Não há vitimismo histórico, mas há as vítimas, os algozes e seus cúmplices. Nunca foi “mimimi”, mas sempre foi injustiça social! Ninguém morreu ou morre de fome por vagabundagem, mas por negligência do estado, por preconceito, descaso, ignorância e exclusão!

Nosso sofrimento nunca foi a vontade de deus, mas deus, serenamente, dia após dia, ano após ano, geração após geração, tem permitido que soframos sem limites!
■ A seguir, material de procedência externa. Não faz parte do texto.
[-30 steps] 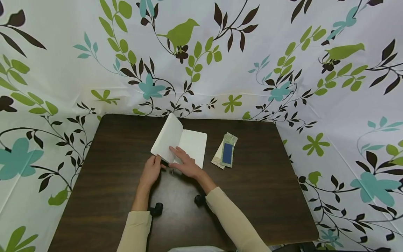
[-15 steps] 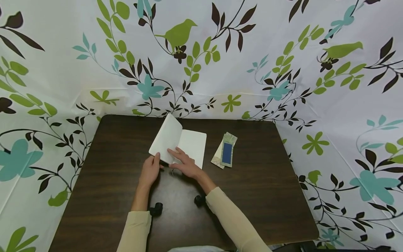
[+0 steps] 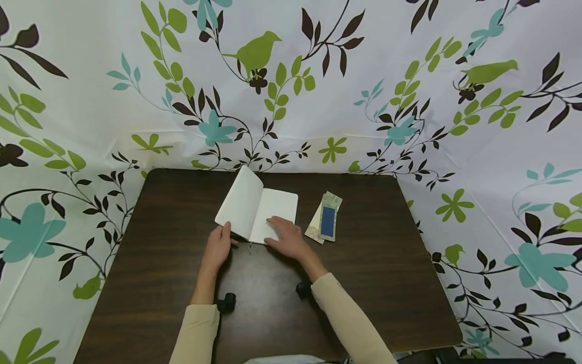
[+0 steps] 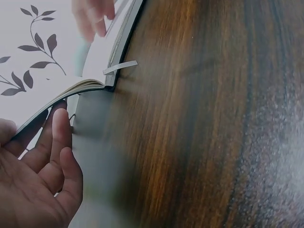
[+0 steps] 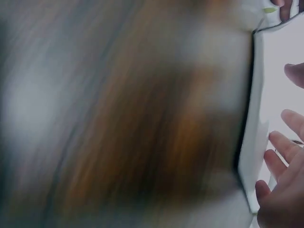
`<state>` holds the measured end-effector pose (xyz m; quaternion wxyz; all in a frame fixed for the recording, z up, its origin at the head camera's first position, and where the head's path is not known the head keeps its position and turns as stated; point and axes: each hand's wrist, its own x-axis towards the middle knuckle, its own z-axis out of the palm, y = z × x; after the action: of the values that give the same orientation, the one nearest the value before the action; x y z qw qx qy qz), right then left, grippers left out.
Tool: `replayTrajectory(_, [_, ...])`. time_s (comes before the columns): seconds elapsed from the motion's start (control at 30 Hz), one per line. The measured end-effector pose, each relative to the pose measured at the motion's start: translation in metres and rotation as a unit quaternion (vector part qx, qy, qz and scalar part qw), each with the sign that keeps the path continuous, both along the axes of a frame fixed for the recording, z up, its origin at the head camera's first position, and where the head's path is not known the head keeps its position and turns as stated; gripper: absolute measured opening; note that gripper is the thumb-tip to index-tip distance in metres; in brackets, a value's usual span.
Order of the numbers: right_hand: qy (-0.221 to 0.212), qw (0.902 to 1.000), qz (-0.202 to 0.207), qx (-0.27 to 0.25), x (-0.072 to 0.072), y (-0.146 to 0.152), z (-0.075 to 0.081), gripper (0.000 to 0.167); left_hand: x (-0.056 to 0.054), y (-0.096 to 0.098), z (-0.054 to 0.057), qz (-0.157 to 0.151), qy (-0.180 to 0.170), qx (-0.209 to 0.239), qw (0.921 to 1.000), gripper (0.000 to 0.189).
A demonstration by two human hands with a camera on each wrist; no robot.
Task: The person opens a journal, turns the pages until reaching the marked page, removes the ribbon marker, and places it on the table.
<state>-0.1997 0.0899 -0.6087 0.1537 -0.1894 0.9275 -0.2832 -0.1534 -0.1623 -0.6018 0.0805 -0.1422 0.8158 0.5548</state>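
Note:
An open notebook (image 3: 241,202) with blank white pages and a dark cover lies at the middle back of the table, its left half raised at a slant. My left hand (image 3: 218,247) grips the lower edge of that left half, thumb on the page and fingers beneath the cover, as the left wrist view shows. Over the right page is my right hand (image 3: 290,241), its fingers spread and loosely bent; whether they touch the paper I cannot tell. A thin ribbon (image 4: 121,67) sticks out at the bottom of the spine.
Right of the notebook, slim pale-green patterned pieces (image 3: 328,220) overlap, the top one bearing a blue rectangle. The dark wooden table (image 3: 386,283) meets a leaf-and-bird patterned cloth (image 3: 318,116) at its back and sides.
My right hand has moved right, from the middle of the notebook onto the right page. The left thumb has come up onto the left page, and the raised half has shifted slightly left.

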Motion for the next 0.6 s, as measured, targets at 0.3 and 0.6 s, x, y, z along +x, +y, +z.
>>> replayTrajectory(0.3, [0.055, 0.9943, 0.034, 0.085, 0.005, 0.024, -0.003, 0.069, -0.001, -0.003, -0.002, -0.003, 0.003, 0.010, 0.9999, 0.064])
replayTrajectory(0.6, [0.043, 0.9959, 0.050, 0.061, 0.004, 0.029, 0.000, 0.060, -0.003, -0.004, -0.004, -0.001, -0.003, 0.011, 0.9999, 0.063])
Porém, sofremos apenas os efeitos do modo que escolhemos para viver e não podemos mais culpar a deus ou aguardar que ele resolva isso…

Está em nossas mãos, e não nas mãos de deus, amar aos nossos semelhantes e evitarmos novas guerras, desperdiçarmos menos comida enquanto alguém ainda morre de fome, ser menos mesquinhos, mais colaborativos, menos prepotentes e hipócritas, menos assassinos, menos tiranos, menos “justiceiros” e menos preconceituosos e ignorantes.

Eu não sou fanático porque eu não prego nem imponho um modo de conduta perfeito a ninguém; já possuo imperfeições demais e estou ciente de que não quero o fanatismo como mais uma de minhas imperfeições.

Eu não sou fanático, porque minhas imperfeições doem e eu não simulo ser imune e superior à dor de minha imperfeição. Essa dor é a mãe do meu aprendizado, de minha vontade de agir melhor, de querer conhecer quais eram as opções àquela dor e de evitar a dor futura.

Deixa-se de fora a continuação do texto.